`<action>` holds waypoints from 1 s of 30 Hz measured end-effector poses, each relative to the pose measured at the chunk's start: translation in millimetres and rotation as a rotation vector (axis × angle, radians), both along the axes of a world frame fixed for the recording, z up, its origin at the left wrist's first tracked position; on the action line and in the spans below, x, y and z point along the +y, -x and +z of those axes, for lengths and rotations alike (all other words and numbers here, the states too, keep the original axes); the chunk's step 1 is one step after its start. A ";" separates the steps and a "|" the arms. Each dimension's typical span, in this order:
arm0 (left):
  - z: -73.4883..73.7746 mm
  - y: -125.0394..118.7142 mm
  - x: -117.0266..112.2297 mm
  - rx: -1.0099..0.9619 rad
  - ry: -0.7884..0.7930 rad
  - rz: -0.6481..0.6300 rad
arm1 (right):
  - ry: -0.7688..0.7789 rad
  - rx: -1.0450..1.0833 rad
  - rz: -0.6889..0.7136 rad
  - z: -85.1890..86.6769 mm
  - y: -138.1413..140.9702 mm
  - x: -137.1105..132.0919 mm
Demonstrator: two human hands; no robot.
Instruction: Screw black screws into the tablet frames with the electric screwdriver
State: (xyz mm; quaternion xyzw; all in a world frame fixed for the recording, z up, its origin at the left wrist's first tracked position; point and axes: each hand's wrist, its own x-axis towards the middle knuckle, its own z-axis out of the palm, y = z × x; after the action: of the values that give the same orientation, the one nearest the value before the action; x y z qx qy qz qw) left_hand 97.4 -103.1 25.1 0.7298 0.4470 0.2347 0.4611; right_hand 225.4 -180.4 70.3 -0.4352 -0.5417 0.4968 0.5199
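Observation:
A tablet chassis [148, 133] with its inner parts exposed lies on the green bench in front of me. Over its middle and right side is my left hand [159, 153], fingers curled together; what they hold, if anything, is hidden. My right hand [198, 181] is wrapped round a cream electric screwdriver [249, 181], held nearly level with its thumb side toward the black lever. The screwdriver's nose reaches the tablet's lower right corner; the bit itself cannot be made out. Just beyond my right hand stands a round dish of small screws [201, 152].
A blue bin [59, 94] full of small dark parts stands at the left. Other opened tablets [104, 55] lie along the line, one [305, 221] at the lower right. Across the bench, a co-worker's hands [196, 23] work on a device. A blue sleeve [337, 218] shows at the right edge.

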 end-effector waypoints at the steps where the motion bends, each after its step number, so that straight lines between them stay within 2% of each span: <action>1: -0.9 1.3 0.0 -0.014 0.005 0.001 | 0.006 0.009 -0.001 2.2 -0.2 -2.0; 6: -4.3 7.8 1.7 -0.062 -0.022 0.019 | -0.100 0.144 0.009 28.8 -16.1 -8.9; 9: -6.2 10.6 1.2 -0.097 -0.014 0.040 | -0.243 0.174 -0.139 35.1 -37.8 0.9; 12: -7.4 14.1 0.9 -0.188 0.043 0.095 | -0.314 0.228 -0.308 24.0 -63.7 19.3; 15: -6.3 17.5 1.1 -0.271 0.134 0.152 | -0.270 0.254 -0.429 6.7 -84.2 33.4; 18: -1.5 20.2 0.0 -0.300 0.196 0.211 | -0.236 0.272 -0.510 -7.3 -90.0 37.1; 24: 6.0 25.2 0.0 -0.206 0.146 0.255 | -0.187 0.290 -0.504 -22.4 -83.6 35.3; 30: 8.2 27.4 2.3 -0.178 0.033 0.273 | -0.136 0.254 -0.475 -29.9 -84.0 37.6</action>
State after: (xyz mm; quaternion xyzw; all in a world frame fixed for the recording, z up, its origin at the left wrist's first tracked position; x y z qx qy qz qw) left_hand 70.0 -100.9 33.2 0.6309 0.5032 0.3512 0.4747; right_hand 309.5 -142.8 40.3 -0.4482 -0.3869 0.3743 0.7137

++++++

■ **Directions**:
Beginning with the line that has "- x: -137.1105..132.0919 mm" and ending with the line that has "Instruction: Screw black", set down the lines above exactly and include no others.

■ **Answer section**:
  - x: -137.1105..132.0919 mm
Demonstrator: two human hands; no robot.
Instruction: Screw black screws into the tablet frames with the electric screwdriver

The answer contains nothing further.